Gaming

How Metal Gear Solid's Fulton Recovery System Works in Real Life

It's what would happen if Hideo Kojima had directed 'Up'. 

Metal Gear Solid Wiki

Metal Gear Solid V: The Phantom Pain, a game about a one-eyed man and his binoculars, is quite good. This is not surprising, given the franchise’s 28-year history of pumping out fantastic, if occasionally bloated, video games. The latest incarnation expands on an offbeat game mechanic called the Fulton Recovery System (and another offbeat game mechanic not officially named Tactical Horse Poo), neither of which are terribly surprising given the franchise’s 28-year history of whimsical technology and poop jokes.

The Fulton Skyhook Air Rescue System is a real means of extracting personnel from behind enemy lines. The namesake and creator, Robert Edison Fulton Jr. invented seven components that, when combined, formed the recovery system. He was inspired by earlier systems that used poles for surface-to-air extractions, but balloons allowed planes to fly at higher, safer altitudes. The device consists of one miniature helium blimp lift, one nylon harness, one V-shaped hook on the end of an aircraft, and an aircraft. You may have seen this method of bad guy extraction violate international airspace treaties in such films as The Dark Knight.

As Metal Gear Solid’s Big Boss, you can Fulton Recover enemy combatants to recruit them to your side. You can also snag anything from wolf puppies to Jeeps to mountain sheep. And there is some historical precedent to Big Boss’ zoological outings, as the first live thing Fulton attached to his system was a pig; according to CIA legend the pig not only survived but was pissed off enough to attack the pilots.

From a player’s perspective Metal Gear, the game, leaves out the less-fun logistics of coordinating a low-flying C-130 Hercules (though bad weather can cause Fulton extractions to fail). The video game also diverges from real life vis-a-vis physics: The acceleration was closer to that of an escaped party balloon than getting jerked into the stratosphere by an angling Wind God.

“It’s not as violent as a parachute opening,” Tom Crouch, PhD, a historian and curator at the Smithsonian’s Air and Space Museum in Washington, D.C., tells Inverse. “You went straight up for the first 100 feet or so and then streamed behind the aircraft.”

Even so, the whole thing did look sort of ridiculous, particularly when told by old-timey CIA instruction booklets.

CIA.gov
CIA.gov

In 1962, the CIA first used the Skyhook to recover agents from an abandoned Soviet sub base in the Arctic. The American military quietly deployed the Skyhook until the ‘90s, when balloons were phased out thanks to advancements in helicopter technology. The Skyhook and rescue device leave a legacy that the Air and Space Museum describes as “perhaps [Fulton’s] most unsung but bold aerial successes.”
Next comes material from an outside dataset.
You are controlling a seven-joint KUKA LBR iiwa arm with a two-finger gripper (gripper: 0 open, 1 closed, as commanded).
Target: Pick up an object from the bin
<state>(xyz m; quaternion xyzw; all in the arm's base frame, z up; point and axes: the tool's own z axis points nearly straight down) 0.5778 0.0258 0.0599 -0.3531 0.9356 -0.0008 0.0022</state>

Even now, Crouch says, the Fulton system is used to collect mail above hard-to-reach places like remote Arctic outposts. “The oldest means of flight,” he says, meaning the 1793 invention of balloons, “are still with us.”

With a name like Robert Edison Fulton Jr., the inventions didn’t stop there — the Skyhook inspired sea and air-to-air versions. Plus, Fulton created the Airphibian, a car that flew on FAA-certified airplane wings. Your move, Metal Gear.